Where the records below show a line containing "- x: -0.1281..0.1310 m", start copying; end with the line containing "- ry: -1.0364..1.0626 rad", and copy it too.

========

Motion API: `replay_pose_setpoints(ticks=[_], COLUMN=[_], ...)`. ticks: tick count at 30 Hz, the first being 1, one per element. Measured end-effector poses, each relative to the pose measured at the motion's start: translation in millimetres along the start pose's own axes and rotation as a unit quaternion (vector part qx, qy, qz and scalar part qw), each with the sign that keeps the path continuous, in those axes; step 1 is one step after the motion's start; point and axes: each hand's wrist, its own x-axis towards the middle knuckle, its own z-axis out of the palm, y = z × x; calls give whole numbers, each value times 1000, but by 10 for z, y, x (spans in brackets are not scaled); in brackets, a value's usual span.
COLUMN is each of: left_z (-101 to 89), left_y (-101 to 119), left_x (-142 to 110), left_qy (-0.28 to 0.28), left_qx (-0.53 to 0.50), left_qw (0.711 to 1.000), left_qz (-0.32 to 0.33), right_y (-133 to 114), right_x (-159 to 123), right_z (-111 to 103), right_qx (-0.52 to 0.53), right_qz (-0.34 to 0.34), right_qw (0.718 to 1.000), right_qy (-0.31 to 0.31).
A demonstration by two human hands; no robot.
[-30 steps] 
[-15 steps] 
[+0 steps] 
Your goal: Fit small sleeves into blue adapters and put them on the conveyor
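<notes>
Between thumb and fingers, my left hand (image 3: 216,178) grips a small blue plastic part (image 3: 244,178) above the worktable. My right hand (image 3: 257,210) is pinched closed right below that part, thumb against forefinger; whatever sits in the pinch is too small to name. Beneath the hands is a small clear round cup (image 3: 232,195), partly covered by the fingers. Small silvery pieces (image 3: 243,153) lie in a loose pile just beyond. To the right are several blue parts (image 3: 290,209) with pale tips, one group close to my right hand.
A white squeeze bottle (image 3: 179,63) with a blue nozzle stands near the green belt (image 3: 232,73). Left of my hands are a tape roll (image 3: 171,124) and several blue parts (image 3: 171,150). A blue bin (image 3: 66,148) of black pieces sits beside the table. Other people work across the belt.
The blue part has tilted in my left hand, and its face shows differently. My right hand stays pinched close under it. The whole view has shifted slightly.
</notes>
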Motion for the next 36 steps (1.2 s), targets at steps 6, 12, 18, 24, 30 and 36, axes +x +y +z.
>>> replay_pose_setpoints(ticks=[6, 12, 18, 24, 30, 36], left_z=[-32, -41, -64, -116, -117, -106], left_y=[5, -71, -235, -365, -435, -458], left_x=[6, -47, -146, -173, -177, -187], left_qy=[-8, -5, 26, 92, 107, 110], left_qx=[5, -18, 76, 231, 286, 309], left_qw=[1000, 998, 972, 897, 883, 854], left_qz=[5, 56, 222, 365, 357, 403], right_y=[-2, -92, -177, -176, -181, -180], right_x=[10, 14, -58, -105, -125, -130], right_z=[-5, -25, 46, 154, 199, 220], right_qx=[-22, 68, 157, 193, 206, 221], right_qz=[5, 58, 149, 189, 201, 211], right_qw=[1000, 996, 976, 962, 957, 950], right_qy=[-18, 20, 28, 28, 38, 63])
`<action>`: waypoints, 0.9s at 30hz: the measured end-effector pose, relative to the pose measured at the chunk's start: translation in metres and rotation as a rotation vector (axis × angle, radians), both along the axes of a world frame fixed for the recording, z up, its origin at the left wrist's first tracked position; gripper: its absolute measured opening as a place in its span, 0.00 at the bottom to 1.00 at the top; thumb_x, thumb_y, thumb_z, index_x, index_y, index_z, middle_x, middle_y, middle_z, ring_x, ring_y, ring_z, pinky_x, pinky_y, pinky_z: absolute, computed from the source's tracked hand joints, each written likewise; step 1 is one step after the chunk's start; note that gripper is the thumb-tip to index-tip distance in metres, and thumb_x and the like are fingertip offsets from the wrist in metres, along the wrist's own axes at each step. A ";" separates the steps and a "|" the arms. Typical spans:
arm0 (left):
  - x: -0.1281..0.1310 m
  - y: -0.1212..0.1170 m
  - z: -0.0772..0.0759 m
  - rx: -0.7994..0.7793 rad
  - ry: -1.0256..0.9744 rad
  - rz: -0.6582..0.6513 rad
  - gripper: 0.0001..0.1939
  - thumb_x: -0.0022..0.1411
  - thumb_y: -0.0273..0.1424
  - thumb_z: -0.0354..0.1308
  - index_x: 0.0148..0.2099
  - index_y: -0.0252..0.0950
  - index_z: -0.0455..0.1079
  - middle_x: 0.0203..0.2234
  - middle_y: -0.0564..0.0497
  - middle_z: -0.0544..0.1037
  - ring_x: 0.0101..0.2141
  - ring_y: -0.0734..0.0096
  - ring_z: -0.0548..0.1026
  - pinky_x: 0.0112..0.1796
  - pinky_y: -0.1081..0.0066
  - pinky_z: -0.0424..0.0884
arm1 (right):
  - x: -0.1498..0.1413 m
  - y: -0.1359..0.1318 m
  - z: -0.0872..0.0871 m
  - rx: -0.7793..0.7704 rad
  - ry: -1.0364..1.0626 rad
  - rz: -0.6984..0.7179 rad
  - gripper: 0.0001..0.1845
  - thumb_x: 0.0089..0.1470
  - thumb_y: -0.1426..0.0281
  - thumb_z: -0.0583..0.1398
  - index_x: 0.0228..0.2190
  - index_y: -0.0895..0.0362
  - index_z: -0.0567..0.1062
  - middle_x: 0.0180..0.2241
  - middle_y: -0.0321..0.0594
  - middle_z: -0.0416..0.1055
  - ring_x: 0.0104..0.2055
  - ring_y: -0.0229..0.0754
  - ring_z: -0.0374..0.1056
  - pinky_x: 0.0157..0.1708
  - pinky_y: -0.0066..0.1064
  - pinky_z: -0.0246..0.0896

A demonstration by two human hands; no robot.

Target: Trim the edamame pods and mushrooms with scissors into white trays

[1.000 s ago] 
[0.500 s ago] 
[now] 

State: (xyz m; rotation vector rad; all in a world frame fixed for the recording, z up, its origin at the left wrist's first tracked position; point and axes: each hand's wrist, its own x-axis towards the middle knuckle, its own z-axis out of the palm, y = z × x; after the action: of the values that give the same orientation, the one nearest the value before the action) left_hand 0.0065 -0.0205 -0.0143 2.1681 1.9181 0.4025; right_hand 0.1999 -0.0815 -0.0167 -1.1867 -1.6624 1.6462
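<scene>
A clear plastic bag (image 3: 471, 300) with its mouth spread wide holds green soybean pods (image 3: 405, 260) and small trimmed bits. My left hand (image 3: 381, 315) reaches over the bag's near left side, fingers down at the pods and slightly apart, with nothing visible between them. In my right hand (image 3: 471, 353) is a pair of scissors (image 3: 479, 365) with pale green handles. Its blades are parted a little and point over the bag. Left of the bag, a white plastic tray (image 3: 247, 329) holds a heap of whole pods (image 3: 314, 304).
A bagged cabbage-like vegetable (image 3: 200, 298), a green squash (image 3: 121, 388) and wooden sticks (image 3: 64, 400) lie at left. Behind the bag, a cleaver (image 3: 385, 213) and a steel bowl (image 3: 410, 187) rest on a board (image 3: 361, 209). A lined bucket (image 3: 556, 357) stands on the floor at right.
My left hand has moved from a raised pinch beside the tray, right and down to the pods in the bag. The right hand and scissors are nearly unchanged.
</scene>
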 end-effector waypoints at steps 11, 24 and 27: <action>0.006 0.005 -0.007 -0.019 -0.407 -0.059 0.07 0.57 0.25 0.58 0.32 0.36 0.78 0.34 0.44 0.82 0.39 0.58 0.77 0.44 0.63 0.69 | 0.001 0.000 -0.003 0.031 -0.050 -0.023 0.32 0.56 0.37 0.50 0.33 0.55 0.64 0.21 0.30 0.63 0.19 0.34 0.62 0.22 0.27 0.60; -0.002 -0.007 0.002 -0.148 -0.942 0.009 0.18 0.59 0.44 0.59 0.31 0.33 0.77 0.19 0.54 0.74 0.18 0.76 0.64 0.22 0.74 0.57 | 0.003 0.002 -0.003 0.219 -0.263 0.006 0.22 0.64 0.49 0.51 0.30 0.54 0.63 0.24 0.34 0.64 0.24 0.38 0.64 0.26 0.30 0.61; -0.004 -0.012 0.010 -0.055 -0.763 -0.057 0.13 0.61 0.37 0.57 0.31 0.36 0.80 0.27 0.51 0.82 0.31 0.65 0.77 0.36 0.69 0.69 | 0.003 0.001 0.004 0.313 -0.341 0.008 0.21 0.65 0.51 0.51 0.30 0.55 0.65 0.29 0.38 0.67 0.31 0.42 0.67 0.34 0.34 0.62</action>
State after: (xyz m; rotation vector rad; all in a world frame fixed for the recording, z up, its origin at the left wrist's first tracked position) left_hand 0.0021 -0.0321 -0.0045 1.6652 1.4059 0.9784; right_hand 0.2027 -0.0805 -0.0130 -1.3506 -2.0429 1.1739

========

## Response
  - x: -0.1281..0.1310 m
  - y: -0.1212..0.1170 m
  - z: -0.0772..0.0759 m
  - rx: -0.7994..0.7793 rad
  - ry: -1.0256..0.9744 rad
  - rz: -0.6582..0.6513 rad
  - gripper: 0.0001..0.1939
  - thumb_x: -0.0022..0.1411
  - thumb_y: -0.0273..0.1424
  - thumb_z: -0.0354..0.1308
  - index_x: 0.0148..0.2099
  - index_y: -0.0252..0.0950
  - index_z: -0.0455..0.1079
  - middle_x: 0.0203..0.2234
  - middle_y: -0.0564..0.0497
  - middle_z: -0.0544..0.1037
  - ring_x: 0.0101..0.2141
  - ring_y: -0.0734..0.0096
  - ring_z: -0.0548..0.1026
  - pinky_x: 0.0112..0.1796
  - pinky_y: -0.1081..0.0066
  - pinky_z: -0.0424..0.0884
arm1 (right):
  - x: -0.1498..0.1413 m
  - y: -0.1359..0.1318 m
  - z: -0.0872..0.0871 m
  - rx: -0.7793..0.7704 rad
  - ry: -1.0364..1.0626 rad

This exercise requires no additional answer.